**What is expected**
Each line below needs to be printed again exactly.
__________
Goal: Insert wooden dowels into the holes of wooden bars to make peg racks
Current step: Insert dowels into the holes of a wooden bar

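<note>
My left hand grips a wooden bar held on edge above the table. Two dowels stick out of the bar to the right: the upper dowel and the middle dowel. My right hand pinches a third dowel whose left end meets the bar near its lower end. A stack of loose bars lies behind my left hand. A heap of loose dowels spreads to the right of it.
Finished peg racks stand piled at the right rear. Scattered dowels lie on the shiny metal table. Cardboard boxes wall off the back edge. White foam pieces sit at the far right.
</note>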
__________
**Task response**
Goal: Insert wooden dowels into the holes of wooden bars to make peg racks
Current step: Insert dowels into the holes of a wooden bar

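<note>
My left hand grips a wooden bar held on edge above the table. Two dowels stick out of the bar to the right: the upper dowel and the middle dowel. My right hand pinches a third dowel whose left end meets the bar near its lower end. A stack of loose bars lies behind my left hand. A heap of loose dowels spreads to the right of it.
Finished peg racks stand piled at the right rear. Scattered dowels lie on the shiny metal table. Cardboard boxes wall off the back edge. White foam pieces sit at the far right.
</note>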

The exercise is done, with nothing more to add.